Ambos notaron las intenciones del otro con tan solo una mirada, y así fue como terminaron aliándose para atracar el lugar sin levantar sospechas. Diana era el cerebro al mando y Andrés aportaba la experiencia; congeniaban muy bien, tanto que siguieron robando hasta acabar enamorados y casados. ¿Les suena la historia? Bueno, algunos psicólogos dicen que estamos destinados a repetir la historia de amor de nuestros padres.
En fin, el matrimonio no duró mucho porque mi padre era fatal en eso, ya cargaba con un divorcio en ese momento y al poco tiempo sumó el de ella. Luego otro, y otro, y otro... hasta llegar a la cuenta de cinco.
El mismo día que él decidió ponerle fin a la relación, Diana iba a confesar que estaba embarazada, pero sus planes se vieron frustrados y reemplazados por una pelea que terminó en el abandono. Quedó sola en una casa de campo que habían comprado, desamparada durante nueve meses hasta que tuvo el valor de contactar a mi tío Sergio una semana antes de mi nacimiento. Sergio Marquina era el único al tanto de mi existencia y fue el encargado de contarme con lujo de detalles todo esto.
Ese collar que llevaba era lo último que me queda de ella, objeto que un día le regaló mi padre. Dentro de él había una foto de ambos en Las Grutas.
—Por si no te diste cuenta, soy tu hija, Andrés.
—Estás equivocada niña, yo solo tengo un hijo y jamás he sabido de tu existencia. ¿No te han enseñado que es malo mentir? —eleva su tono de voz al mismo tiempo que comienza a caminar lentamente de un lado a otro.
—Pregúntale a Sergio, él lo sabe todo —respondo con calma y para en seco.
—Estás insinuando que mi hermano es un mentiroso...
—No lo culpes, le juró a mi madre que si moría jamás abriría la boca y ya ves como terminaron las cosas —lo que digo parece ser prueba suficiente de que no estoy bromeando porque volvió a quedarse sin habla— Lo único que te voy a pedir es que no le cuentes nada de esto a Martín.
—¿Acaso es miedo lo que percibo en tu voz?
—No, pero es mi historia y tengo derecho a confesárselo si alguna vez arreglamos las cosas.
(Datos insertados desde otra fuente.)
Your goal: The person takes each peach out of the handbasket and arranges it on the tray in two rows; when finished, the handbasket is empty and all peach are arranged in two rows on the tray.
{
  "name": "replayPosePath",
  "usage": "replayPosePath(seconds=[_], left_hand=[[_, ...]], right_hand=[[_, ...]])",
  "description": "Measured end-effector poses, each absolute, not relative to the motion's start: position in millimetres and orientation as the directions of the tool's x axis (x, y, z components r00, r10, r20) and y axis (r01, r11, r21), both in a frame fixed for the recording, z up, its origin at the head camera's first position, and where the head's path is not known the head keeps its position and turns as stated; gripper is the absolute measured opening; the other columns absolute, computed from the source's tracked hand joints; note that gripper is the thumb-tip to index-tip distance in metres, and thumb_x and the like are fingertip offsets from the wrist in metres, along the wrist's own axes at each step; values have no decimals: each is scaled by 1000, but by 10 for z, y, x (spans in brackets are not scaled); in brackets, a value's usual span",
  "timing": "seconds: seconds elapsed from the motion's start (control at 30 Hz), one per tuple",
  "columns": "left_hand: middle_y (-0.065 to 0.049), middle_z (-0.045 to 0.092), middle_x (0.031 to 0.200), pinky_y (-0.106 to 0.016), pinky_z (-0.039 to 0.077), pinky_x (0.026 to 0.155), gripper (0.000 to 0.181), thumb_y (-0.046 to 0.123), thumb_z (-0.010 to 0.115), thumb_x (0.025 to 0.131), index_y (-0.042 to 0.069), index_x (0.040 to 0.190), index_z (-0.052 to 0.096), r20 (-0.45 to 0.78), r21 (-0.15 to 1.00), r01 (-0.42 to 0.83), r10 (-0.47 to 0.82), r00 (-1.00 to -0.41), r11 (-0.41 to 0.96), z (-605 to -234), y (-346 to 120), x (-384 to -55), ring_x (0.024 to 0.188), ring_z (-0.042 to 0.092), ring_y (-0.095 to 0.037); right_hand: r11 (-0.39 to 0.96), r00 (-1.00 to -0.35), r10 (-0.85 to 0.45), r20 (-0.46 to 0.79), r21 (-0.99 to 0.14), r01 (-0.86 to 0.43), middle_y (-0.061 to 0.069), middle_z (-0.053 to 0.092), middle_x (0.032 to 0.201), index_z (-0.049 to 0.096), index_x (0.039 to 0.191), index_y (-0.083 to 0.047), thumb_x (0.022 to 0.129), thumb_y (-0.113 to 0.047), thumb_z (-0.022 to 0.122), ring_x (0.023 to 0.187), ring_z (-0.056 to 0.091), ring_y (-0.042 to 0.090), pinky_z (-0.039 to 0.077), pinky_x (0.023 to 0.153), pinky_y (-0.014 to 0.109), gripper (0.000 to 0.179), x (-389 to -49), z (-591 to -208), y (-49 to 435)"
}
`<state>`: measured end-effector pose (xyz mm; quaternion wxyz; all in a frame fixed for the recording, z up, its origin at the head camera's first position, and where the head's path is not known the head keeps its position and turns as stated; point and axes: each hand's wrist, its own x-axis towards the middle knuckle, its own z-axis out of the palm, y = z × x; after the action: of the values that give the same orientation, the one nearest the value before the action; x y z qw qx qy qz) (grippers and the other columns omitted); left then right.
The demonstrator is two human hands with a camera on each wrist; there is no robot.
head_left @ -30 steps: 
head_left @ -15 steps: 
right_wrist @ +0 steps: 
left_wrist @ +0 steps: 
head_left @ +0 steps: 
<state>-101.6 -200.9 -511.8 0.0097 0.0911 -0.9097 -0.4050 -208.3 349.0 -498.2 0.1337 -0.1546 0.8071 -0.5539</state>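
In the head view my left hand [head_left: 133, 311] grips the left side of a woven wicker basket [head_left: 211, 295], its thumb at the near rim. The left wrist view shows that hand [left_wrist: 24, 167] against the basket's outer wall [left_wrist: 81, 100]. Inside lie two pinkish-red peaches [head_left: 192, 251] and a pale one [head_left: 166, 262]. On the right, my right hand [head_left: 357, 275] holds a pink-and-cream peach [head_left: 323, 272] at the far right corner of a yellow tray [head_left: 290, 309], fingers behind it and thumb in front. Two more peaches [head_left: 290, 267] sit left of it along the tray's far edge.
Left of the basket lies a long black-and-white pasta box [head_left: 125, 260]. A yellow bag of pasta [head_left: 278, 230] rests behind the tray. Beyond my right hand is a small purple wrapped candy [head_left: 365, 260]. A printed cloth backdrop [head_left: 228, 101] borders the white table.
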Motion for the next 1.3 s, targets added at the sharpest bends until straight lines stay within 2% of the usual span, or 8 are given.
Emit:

Me despego de la pared y acomodo mi ropa, dispuesta a marcharme. Fue muy interesante la charla, pero estaba cansada y definitivamente ya tuve suficientes cosas del pasado en mi presente. Él hace lo mismo, acomoda su sombrero para luego acercarse y segundos después camina en dirección a la avenida.
Antes de desaparecer da media vuelta.
—Si en algún momento te metes en problemas, solo llama al número que está en tu bolsillo derecho. Espero no arrepentirme.
Frunzo el ceño y compruebo la veracidad de sus palabras, había una tarjeta a nombre de Alfredo Kesman. Me tienta el hecho de romperla a la mitad y tirarla en el pavimento, pero termino conservándola y emprendiendo el camino a casa.